El siguiente también era un niño, un niño de seis años. Lo acompañaba su padre, y su puño sin dedos se apoyaba sobre el hombro del niño para alentarlo. El doctor hizo volver al niño y le pasó la mano sobre la piel joven.
—Bueno —dijo—. Ya debiera usted darse cuenta… ¿Qué piensa de este caso?
—Ya ha perdido un dedo del pie casi por completo.

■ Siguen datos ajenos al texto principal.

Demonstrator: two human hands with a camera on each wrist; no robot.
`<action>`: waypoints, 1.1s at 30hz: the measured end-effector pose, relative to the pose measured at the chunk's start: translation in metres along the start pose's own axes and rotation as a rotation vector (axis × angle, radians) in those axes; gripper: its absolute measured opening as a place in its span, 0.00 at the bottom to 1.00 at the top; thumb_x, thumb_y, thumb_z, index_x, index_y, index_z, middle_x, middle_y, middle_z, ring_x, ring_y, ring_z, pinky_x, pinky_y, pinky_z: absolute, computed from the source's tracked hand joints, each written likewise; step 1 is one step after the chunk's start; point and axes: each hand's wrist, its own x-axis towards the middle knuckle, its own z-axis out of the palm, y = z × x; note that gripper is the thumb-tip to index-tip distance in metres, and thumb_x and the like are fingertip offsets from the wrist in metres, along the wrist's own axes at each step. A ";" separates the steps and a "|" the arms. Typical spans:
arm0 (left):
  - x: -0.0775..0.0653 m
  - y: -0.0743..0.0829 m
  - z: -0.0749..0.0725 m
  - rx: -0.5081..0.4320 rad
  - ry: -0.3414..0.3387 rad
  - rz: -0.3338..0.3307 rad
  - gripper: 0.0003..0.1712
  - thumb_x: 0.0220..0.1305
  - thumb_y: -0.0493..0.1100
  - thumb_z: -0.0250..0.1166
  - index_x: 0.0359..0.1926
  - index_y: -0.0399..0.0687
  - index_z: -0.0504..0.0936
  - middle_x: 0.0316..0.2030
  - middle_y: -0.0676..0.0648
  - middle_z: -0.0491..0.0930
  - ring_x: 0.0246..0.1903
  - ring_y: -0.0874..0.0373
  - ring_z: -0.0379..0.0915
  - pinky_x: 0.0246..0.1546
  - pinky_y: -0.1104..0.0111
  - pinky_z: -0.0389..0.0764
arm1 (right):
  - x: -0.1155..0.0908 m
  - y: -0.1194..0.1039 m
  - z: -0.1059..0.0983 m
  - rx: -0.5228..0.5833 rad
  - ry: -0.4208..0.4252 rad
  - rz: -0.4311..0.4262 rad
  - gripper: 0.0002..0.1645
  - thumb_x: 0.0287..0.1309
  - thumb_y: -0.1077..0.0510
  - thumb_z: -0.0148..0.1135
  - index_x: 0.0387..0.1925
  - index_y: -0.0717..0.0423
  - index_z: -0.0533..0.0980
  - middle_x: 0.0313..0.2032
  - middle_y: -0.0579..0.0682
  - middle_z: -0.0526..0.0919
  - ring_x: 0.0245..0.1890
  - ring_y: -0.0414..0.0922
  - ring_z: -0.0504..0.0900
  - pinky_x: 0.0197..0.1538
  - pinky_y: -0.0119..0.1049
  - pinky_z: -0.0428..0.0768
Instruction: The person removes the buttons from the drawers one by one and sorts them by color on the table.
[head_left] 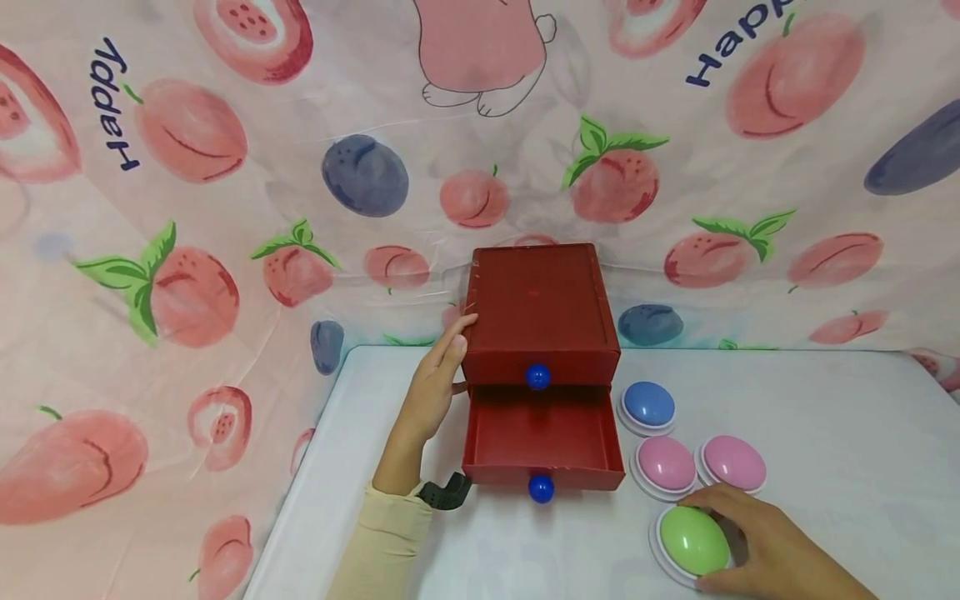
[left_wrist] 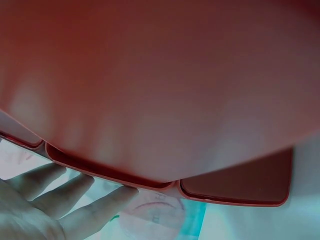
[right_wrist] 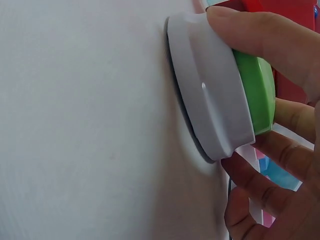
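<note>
A red two-drawer cabinet [head_left: 534,304] stands at the back of the white table, its lower drawer [head_left: 540,477] pulled out and bare inside. Against the cabinet's left side rests my left hand [head_left: 429,396], fingers extended; in the left wrist view its fingertips meet the edge of the red wall [left_wrist: 150,100]. My right hand [head_left: 776,537] grips a green dome push button [head_left: 693,540] by its white base, at the front right. The right wrist view shows thumb and fingers on opposite sides of that base [right_wrist: 210,90], close over the table.
Beyond the green button sit a blue push button [head_left: 648,404], a pink one [head_left: 666,463] and another pink one [head_left: 733,462], right of the drawer. Blue knobs [head_left: 537,377] stick out from both drawers. A fruit-print cloth [head_left: 480,150] hangs behind the table.
</note>
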 end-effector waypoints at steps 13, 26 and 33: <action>-0.001 0.001 0.000 0.013 0.002 -0.005 0.25 0.80 0.60 0.45 0.74 0.71 0.66 0.73 0.51 0.64 0.69 0.42 0.66 0.55 0.40 0.81 | 0.000 0.001 -0.001 -0.025 0.013 -0.012 0.59 0.23 0.26 0.82 0.64 0.37 0.74 0.59 0.42 0.79 0.57 0.48 0.75 0.56 0.53 0.84; -0.001 0.000 -0.001 0.020 0.004 -0.003 0.25 0.80 0.61 0.46 0.73 0.74 0.66 0.73 0.53 0.64 0.70 0.43 0.66 0.54 0.39 0.80 | 0.001 -0.045 -0.027 -0.083 0.419 -0.396 0.33 0.40 0.39 0.83 0.51 0.35 0.82 0.36 0.32 0.80 0.36 0.32 0.75 0.34 0.28 0.79; 0.000 -0.001 0.000 0.019 -0.001 0.001 0.25 0.80 0.62 0.46 0.73 0.74 0.66 0.73 0.52 0.64 0.70 0.43 0.65 0.55 0.39 0.80 | 0.013 -0.089 -0.022 0.012 0.449 -0.508 0.24 0.51 0.46 0.79 0.51 0.30 0.83 0.35 0.28 0.79 0.32 0.30 0.74 0.29 0.26 0.77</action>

—Eso no es lo importante. Ha tenido garrapatas y lo han descuidado. Suele ocurrir en la selva… No… aquí está la primera placa. La lepra acaba de empezar.
—¿No hay manera de proteger a los niños?
—En Brasil los aíslan en cuanto nacen, y el treinta por ciento de los niños muere. Yo prefiero un leproso a un niño muerto. Lo curaremos en dos años.
Miró rápidamente a Querry y volvió a apartar la mirada.
—Algún día, en el nuevo hospital, tendré una sala especial para niños y un consultorio. Me anticiparé a las placas. Viviré para ver la lepra en retirada. ¿Sabe usted que hay algunas zonas, a pocas millas de aquí, en que uno de cada cinco habitantes es leproso? Sueño con hospitales móviles, prefabricados. La guerra ha cambiado. En 1914 los generales organizaban batallas desde las casas de campo, pero en 1944 Rommel y Montgomery luchaban desde caravanas móviles. ¿Cómo puedo comunicar lo que quiero al padre Joseph? No sé dibujar. Ni siquiera sé proyectar un cuarto conveniente. Sólo podré decirle qué defectos tendrá el hospital cuando esté construido. El padre no es siquiera constructor. Es un buen albañil. Pone ladrillo sobre ladrillo por amor a Dios, como antes se hacían monasterios. Ya ve usted, pues: lo necesito a usted.
El chico de cuatro dedos se agitaba impaciente en el suelo de cemento, esperando que terminara esa conversación sin sentido entre los hombres blancos.